Work item - Every line from the first one in the data below through the line holding "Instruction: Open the" is to be written out exactly, with the pictures omitted.

Excerpted records -

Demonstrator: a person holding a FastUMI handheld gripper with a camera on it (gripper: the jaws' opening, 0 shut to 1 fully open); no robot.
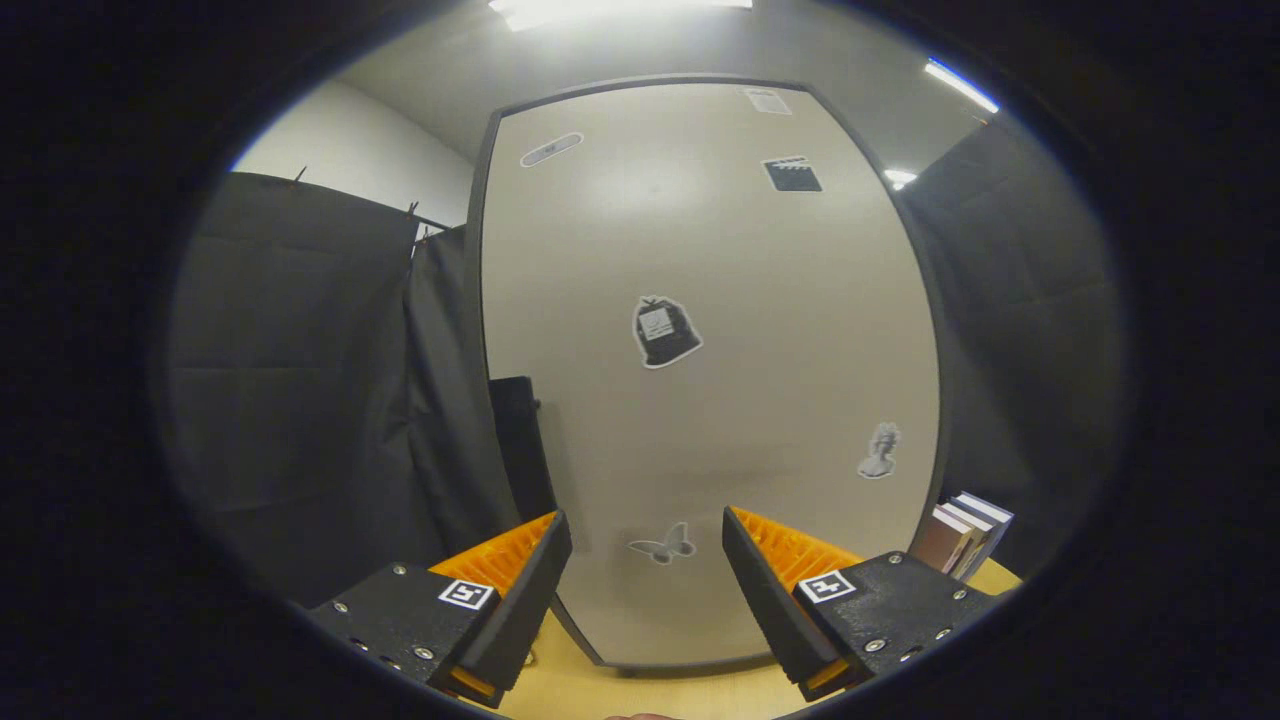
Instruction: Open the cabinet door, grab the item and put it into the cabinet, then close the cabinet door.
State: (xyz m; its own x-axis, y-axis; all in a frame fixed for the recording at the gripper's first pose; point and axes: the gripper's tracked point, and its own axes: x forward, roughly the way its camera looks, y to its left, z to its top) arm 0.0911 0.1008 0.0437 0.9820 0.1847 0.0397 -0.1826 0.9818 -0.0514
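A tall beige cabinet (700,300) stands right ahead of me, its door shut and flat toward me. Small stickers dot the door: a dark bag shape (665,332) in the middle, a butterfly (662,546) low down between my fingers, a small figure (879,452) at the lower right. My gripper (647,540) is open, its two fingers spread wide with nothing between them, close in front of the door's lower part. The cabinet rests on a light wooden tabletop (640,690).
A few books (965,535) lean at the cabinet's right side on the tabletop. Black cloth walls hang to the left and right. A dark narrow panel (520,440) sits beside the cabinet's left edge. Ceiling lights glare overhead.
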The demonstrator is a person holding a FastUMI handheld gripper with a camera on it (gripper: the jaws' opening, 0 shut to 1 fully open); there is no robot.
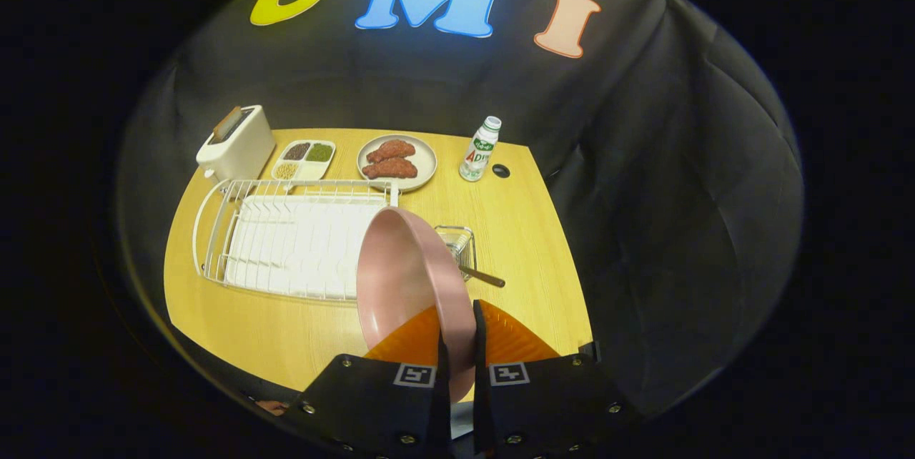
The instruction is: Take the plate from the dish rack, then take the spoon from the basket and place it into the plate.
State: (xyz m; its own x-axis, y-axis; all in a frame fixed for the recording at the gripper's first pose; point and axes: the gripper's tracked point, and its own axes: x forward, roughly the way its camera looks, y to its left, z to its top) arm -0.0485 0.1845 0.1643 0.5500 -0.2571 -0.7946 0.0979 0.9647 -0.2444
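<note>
Plate (407, 280): plain dusty pink, no pattern, clamped edge-on between both fingers of the gripper (456, 337). Dish rack (286, 237): white wire over a white ribbed tray. Table (515, 230): light yellow wood grain. Toaster (236, 143): cream white. Round dish (397, 160): pale grey, reddish-brown pieces on it. Bottle (480, 150): white, green label. Spoon (482, 275): brown handle.

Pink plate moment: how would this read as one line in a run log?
tongs: shut on plate | plate: lifted, tilted on edge, before dish rack | spoon: in basket | table
</note>
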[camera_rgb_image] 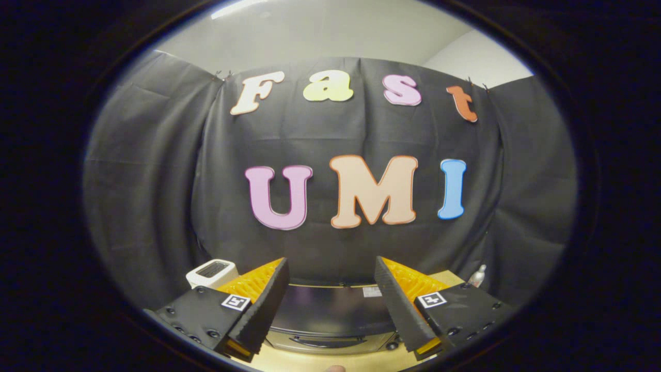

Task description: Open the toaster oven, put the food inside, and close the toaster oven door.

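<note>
The tongs (330, 279) are held wide open, with nothing gripped between the two fingers and nothing touched by them. The toaster oven (330, 315) is seen below and just ahead of the fingers, framed in the gap between them; its dark top and the front edge with a handle are visible, and it stands on a light wooden table (315, 361). A white appliance (210, 272) is placed beyond the left finger, and a small bottle (477, 276) beyond the right finger.
</note>
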A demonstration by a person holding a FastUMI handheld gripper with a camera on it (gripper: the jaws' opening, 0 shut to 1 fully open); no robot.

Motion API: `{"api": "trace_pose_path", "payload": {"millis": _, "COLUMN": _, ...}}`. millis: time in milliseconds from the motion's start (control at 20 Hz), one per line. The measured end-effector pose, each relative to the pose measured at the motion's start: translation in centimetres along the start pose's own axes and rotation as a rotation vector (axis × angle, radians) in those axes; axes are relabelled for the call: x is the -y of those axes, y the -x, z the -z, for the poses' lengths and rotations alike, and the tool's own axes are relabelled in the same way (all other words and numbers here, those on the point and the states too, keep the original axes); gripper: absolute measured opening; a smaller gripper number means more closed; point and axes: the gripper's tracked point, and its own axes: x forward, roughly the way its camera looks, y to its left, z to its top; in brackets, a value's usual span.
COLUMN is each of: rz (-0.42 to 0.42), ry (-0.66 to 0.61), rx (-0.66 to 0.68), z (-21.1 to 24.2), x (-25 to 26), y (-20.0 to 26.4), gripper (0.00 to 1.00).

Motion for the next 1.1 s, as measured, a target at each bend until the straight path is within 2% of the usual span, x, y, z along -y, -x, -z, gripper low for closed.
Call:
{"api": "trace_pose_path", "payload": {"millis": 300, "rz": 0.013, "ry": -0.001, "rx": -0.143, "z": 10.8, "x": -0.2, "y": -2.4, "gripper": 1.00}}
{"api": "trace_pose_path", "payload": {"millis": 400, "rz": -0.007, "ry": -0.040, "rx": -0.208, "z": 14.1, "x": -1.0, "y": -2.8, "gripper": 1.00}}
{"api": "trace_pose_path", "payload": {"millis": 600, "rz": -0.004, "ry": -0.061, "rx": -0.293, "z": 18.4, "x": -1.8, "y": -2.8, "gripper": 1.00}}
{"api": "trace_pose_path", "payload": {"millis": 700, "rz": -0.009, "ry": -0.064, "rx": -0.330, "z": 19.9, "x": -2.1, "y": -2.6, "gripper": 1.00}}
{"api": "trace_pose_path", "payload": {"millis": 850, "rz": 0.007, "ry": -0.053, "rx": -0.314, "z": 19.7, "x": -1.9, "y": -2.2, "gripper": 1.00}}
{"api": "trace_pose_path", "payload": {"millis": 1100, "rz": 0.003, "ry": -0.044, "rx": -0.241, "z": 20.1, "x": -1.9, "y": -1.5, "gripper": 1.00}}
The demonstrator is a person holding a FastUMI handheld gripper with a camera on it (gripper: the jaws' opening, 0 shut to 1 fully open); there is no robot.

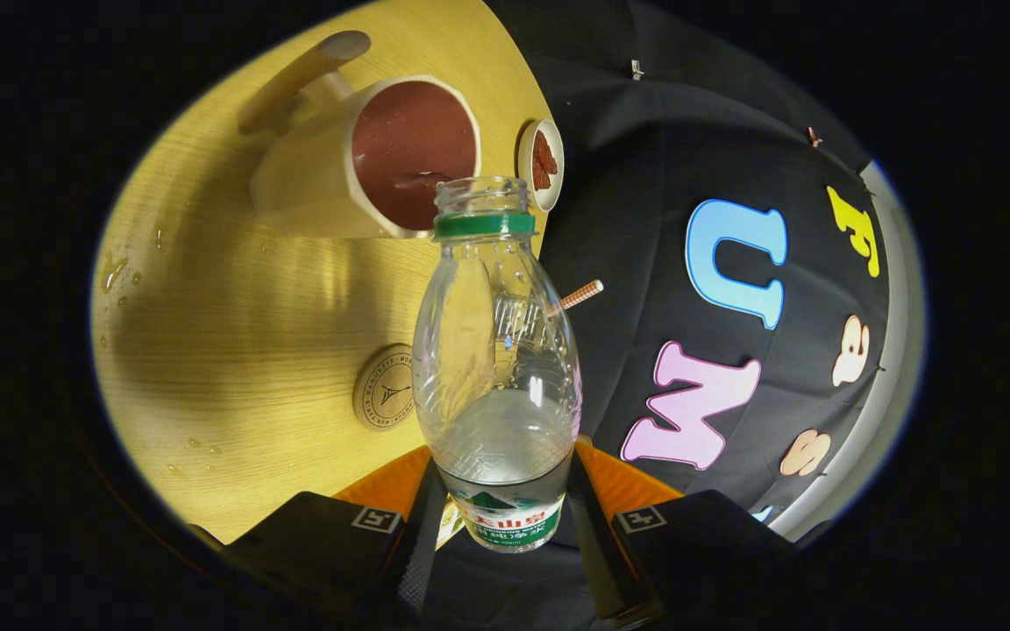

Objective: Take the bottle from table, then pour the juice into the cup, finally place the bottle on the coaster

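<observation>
My gripper (502,513) is shut on a clear plastic bottle (496,350), both fingers pressing its labelled lower part. The bottle has a green neck ring and no cap; a little clear liquid rests in it. The whole view is rolled, so the bottle is tilted with its open mouth right at the rim of a cream mug (365,162) with a brown inside. A round wooden coaster (384,386) lies flat on the wooden table (233,307), just left of the bottle's body and ahead of the left finger.
A small white dish (542,163) holding something reddish-brown sits beyond the mug, near the table's far edge. A checked straw (579,296) pokes out behind the bottle. Drops of liquid (115,272) dot the table to the left. The booth's black cloth wall (689,131) is on the right.
</observation>
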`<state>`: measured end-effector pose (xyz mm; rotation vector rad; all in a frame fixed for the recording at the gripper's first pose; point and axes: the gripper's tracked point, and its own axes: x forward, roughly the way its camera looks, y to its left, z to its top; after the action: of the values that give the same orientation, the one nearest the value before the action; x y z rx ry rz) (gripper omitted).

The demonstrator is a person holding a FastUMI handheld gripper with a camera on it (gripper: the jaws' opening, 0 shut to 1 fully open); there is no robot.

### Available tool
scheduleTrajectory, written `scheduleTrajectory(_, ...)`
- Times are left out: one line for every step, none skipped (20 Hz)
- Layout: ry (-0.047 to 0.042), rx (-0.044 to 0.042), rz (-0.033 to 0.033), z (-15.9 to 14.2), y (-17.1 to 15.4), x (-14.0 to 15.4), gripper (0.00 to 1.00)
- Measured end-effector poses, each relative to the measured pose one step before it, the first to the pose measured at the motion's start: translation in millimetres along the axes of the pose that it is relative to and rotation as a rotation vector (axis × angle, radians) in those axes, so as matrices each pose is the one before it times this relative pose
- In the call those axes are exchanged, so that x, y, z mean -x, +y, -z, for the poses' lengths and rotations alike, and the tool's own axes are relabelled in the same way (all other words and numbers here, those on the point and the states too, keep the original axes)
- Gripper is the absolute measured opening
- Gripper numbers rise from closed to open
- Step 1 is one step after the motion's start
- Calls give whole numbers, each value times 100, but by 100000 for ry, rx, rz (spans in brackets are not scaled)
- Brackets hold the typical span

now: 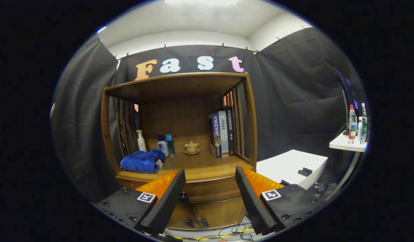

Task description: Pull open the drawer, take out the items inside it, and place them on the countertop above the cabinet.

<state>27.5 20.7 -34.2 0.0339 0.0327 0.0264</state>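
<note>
A wooden cabinet (180, 101) stands ahead of me against the booth wall. Its drawer (210, 191) sits closed under the countertop (200, 166), with a small dark handle (183, 197) just beside my left finger. My gripper (210, 198) is open, fingers spread wide in front of the drawer front, nothing between them. Below the drawer are two cabinet doors (207, 213). What the drawer holds is hidden.
On the countertop lie a folded blue towel (142, 161), three bottles (163, 144), a lidded tea cup on a saucer (192, 147) and several upright books (222, 132). A white box (291, 166) stands right of the cabinet, beyond it a small white table (348, 144) with bottles. Cables lie on the floor.
</note>
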Motion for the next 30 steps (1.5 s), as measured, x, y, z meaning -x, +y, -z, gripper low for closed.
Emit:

Task answer -
Demonstrator: a person holding a FastUMI handheld gripper with a camera on it (gripper: the jaws' opening, 0 shut to 1 fully open); no robot.
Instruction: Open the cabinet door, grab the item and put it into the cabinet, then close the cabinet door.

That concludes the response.